Es ist der Ritt auf einer ganz scharfen Klinge. Auf der einen Seite Corona-Gefahren und drastische Schutzmaßnahmen; auf der anderen Seite geplagte Menschen, die es in der Isolation nur schwer aushalten, und die darbende Tourismusindustrie.

Mittwoch, 29.04.2020, 20:41 Uhr aktualisiert: 29.04.2020, 20:50 Uhr
Urlauber bei schönem Wetter am Strand von Norddeich. Foto: Mohssen Assanimoghaddam/dpa-Archiv
Urlauber bei schönem Wetter am Strand von Norddeich. Foto: Mohssen Assanimoghaddam/dpa-Archiv

Mit der Verlängerung der Reisewarnung beweist die Bundesregierung Augenmaß. Den verhinderten und enttäuschten Reisenden der nächsten Wochen bringt die Regelung Rechtssicherheit in Sachen Storno und Ab­sagen. Und für die Sommerferien, die in den letzten ­Juniwochen in den ersten Bundesländern beginnen, lässt das noch Hoffnung. Vielleicht geht ja noch was.

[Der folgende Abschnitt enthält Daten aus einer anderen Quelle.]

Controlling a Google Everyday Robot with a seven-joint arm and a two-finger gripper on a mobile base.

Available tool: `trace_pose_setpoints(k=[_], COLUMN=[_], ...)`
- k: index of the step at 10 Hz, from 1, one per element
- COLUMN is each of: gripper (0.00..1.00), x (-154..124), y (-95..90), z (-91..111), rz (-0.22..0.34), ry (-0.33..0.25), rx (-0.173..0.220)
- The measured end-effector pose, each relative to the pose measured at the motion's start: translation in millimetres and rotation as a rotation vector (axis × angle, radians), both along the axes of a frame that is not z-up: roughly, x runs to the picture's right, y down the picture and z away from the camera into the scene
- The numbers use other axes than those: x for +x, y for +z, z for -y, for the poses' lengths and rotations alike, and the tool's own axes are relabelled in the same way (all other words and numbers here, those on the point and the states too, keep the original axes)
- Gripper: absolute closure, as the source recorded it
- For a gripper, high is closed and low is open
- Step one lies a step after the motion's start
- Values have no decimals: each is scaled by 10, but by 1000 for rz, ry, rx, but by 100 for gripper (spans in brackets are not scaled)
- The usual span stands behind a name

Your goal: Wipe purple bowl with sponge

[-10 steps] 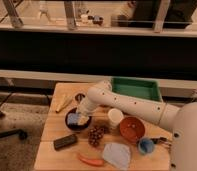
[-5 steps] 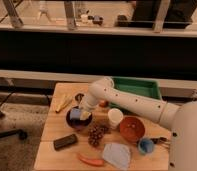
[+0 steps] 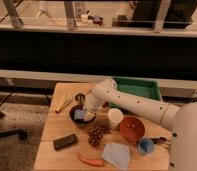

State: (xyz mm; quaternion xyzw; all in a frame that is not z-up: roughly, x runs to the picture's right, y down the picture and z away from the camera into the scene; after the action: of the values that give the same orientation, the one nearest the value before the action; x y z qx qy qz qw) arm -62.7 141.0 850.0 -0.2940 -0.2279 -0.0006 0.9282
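Note:
The purple bowl (image 3: 76,120) sits on the wooden table left of centre, very dark and shallow. The sponge (image 3: 80,115), light blue with a pale yellow side, is inside the bowl. My gripper (image 3: 87,111) reaches down from the white arm into the bowl's right side and is shut on the sponge, pressing it against the bowl's inside. The fingertips are mostly hidden by the wrist and the sponge.
Around the bowl are a white cup (image 3: 115,117), a red-orange bowl (image 3: 131,129), a light-blue cup (image 3: 145,146), a pale cloth (image 3: 116,154), a dark block (image 3: 65,141), a brown cluster (image 3: 96,134), a red vegetable (image 3: 90,161) and a green tray (image 3: 137,89).
The gripper and the sponge have shifted a little to the right inside the bowl. The other things on the table have not moved.

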Motion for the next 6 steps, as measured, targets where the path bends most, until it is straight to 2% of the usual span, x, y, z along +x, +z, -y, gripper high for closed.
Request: trace_pose_setpoints(k=[3,6], gripper=[98,98], x=[66,-28], y=[-63,-219], z=[-145,-333], rz=[14,53], ry=[-15,-52], rx=[-15,-30])
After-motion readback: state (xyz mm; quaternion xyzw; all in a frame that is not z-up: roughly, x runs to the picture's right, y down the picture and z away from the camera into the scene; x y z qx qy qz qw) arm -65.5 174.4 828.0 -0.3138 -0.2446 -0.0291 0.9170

Der Drei-Phasen-Vorschlag einiger Bundesländer zeigt einen möglichen Weg aus dem kompletten Lockdown. Vorsichtig erste tagestouristische Angebote zulassen, dann auch schon etwas Gastronomie und erste Übernachtungsmöglichkeiten erlauben, bevor der Normal­betrieb wieder aufgenommen wird: Das könnte ein Weg sein – wenn es wohlüberlegt geschieht und die Virologen keine Einwände erheben. Kinder und Erwachsene würden sich freuen – und dank der Vorfreude dem drohenden Lagerkoller noch ein paar Wochen widerstehen.

Kommentare

Paul Schneider  schrieb: 30.04.2020 08:30
Hoffnung auf dem Sommer
Der Urlaub, der uns in der" schwierigen Situation" ein angenehmes und uneingeschränktes Leben verspricht, rückt in weite Ferne. Für viele ist der Verzicht auf einen Urlaub eine Einschränkung der persönlichen Freiheit und somit schwer zu akzeptieren, Nun muss die Bundesregierung die Freude des Urlaubs entäuschen. Das Virus fordert seinen Tribut. Es sind jedoch nicht nur die enttäuschten Urlauber/innen, sondern das sich abzeichnende Chaos für die kleinen und mttleren Betriebe der Tourismusbranche, die mit 105,2 Milliarden Euro zum BIP beitragen. Sie werden die Leidtragenden sein, denn sie haben keinen Zugang zu staatlichen Fördermitteln. Wenn also jemand einer Förderung wirklich bedarf, dann ist es diese Branche, mit einem Anteil an der Bruttowertschöpfung von 6,8 %. Und so werden wir in den nächsten Tagen den Unmut dieser Branche zu spüren bekommen. Und ich frage mich, was aus den "Eckwerten" dieser Bundesregierung für die Tourismusbranche wird. Die FDP, die die Förderung dieser Branche auf ihr Schild geschrieben hat, hat ohnehin keine Chance.